◆ Problem statement ◆
Using the data below, report how many lines hold the word "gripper". Include nothing else in the reply.

----

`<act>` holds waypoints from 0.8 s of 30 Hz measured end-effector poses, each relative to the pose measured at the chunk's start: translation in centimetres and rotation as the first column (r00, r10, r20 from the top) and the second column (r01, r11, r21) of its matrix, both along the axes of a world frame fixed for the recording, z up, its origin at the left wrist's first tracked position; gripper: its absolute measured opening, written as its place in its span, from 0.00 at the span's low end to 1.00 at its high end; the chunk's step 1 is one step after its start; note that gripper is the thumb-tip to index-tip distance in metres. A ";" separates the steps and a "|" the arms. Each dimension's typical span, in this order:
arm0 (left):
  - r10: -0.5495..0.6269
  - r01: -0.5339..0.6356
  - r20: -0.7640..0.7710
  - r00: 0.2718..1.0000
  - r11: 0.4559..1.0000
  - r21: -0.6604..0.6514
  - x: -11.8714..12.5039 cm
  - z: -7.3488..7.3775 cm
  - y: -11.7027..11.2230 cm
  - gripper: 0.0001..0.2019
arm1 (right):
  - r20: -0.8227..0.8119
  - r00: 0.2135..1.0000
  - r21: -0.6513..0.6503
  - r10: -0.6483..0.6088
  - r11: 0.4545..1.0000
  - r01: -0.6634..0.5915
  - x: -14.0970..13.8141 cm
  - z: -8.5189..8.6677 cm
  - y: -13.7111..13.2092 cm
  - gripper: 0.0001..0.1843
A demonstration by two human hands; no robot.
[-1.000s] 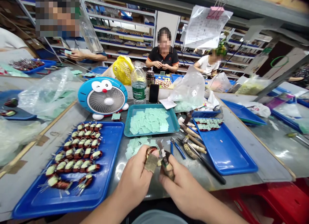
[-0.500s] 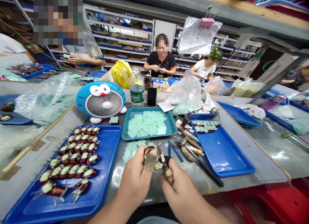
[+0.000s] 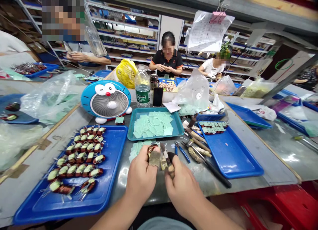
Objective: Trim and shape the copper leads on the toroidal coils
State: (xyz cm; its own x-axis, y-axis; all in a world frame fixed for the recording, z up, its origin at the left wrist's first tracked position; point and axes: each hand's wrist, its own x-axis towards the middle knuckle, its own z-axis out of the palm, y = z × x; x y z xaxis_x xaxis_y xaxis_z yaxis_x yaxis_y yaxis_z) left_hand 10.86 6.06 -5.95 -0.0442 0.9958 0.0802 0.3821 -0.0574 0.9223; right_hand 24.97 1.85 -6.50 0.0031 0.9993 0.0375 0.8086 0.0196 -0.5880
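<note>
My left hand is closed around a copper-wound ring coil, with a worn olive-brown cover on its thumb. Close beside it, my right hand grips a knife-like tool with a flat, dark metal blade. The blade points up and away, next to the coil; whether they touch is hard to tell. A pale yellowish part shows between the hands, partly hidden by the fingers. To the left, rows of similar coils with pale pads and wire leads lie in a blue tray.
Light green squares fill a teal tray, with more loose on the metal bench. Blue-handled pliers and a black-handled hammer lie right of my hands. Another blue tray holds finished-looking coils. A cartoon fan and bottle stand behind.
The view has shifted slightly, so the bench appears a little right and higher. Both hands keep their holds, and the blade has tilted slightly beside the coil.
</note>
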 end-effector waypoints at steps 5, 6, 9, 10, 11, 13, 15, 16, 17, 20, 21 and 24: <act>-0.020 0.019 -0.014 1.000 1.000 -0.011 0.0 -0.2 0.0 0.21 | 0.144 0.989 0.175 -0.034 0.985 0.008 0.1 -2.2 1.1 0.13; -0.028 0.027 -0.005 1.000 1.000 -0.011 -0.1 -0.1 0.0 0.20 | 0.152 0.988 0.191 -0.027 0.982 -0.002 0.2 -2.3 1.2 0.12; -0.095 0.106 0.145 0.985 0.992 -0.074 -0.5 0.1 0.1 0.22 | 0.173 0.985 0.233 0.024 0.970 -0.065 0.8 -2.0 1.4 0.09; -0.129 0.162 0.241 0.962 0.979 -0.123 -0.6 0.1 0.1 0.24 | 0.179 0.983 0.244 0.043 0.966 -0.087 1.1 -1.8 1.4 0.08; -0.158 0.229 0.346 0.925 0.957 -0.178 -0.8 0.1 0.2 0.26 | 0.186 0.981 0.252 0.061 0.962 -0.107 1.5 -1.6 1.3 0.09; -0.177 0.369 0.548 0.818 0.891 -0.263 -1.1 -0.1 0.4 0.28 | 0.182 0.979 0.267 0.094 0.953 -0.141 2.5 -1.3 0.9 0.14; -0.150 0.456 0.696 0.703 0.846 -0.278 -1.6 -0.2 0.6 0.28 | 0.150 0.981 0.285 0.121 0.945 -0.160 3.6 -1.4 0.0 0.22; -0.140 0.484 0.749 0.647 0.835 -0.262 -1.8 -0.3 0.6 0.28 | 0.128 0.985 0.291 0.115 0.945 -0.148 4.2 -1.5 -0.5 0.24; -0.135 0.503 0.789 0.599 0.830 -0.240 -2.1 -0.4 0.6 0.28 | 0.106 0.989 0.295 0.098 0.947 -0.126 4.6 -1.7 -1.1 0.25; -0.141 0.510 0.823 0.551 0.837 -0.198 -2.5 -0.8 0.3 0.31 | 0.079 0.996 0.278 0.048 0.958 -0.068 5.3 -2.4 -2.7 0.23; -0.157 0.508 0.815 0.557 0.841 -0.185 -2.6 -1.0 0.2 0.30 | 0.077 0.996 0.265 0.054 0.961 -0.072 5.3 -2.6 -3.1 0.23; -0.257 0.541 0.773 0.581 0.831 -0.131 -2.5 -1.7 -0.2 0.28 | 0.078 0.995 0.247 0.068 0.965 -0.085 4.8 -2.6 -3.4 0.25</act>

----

◆ Response area ◆
3